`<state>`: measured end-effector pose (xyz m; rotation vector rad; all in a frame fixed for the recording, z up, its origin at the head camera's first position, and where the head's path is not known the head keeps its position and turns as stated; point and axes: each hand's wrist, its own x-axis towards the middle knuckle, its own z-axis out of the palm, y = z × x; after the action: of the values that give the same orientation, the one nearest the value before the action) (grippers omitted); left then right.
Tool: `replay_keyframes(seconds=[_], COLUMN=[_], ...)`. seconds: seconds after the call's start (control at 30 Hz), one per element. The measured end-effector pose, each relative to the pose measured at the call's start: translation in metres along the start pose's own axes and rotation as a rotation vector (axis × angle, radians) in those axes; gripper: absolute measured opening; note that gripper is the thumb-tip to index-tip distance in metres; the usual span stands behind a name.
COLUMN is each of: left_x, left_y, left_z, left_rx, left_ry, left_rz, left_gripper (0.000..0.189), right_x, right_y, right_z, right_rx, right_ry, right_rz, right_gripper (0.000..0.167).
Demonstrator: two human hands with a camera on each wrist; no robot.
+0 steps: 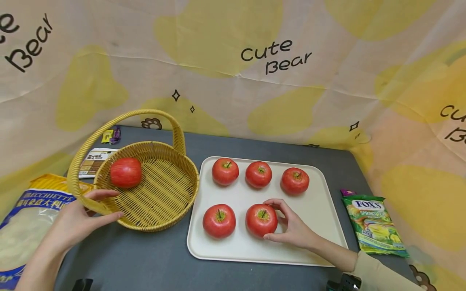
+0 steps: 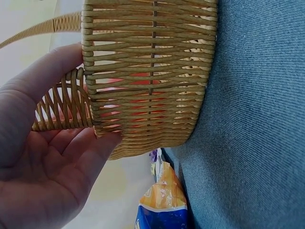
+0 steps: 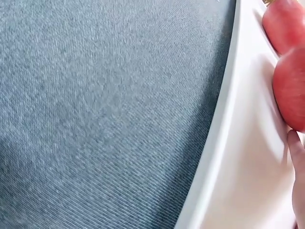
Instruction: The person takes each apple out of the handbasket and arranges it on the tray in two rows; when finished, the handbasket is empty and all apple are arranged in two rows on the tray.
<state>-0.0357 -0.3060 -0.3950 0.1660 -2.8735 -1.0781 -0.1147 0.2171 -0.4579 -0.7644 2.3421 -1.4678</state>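
Note:
On the left, my left hand (image 1: 78,220) grips a yellow woven basket (image 1: 193,190) where its handle meets the rim. The left wrist view shows the thumb and fingers (image 2: 102,150) on either side of the handle base (image 2: 64,107). One red apple (image 1: 126,172) lies inside the basket, by its left wall. My right hand (image 1: 293,226) holds another apple (image 1: 261,220) on the white tray (image 1: 313,214), thumb at its near side and index finger at its far side. Several more apples stand on the tray, one (image 1: 219,221) just left of the held one.
A large pasta bag (image 1: 32,222) lies left of the basket. Behind the basket are a printed packet (image 1: 95,161) and small wrapped sweets (image 1: 111,136). A green sweets bag (image 1: 375,226) lies right of the tray. A patterned cloth (image 1: 233,81) hangs behind the grey table (image 1: 156,258).

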Motion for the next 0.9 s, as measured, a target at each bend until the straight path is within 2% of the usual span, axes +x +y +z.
replay_keyframes(seconds=[0.17, 0.3, 0.4, 0.47, 0.53, 0.7, 0.9], left_x=[0.0, -0.001, -0.002, -0.002, -0.002, -0.002, -0.002], left_y=[0.0, 0.0, 0.0, -0.001, 0.0, 0.001, 0.004], left_z=[-0.002, -0.003, -0.002, -0.002, -0.002, -0.002, -0.003], left_rx=[0.013, 0.017, 0.019, 0.015, 0.016, 0.009, -0.013], left_ry=[-0.01, -0.009, -0.007, -0.008, -0.011, -0.022, -0.022], left_rz=[-0.004, -0.006, -0.014, -0.019, -0.022, -0.027, -0.019], left_gripper=[0.056, 0.056, 0.056, 0.056, 0.056, 0.057, 0.055], right_x=[0.007, 0.021, 0.034, 0.043, 0.053, 0.085, 0.125], right_y=[-0.005, -0.017, -0.038, -0.054, -0.069, -0.077, -0.088], right_z=[-0.003, -0.005, -0.006, -0.006, -0.006, 0.0, 0.016], right_rx=[-0.025, -0.012, 0.0, -0.001, -0.008, -0.007, -0.022], right_ry=[-0.017, -0.016, -0.017, -0.025, -0.039, -0.119, -0.232], right_rz=[-0.051, -0.126, -0.155, -0.149, -0.107, -0.029, -0.07], right_gripper=[0.068, 0.047, 0.031, 0.026, 0.024, 0.023, 0.024])
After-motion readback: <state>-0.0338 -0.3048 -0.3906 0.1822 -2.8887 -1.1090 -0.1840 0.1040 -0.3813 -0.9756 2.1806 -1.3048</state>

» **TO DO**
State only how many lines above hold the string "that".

» **WRITTEN ANSWER**
2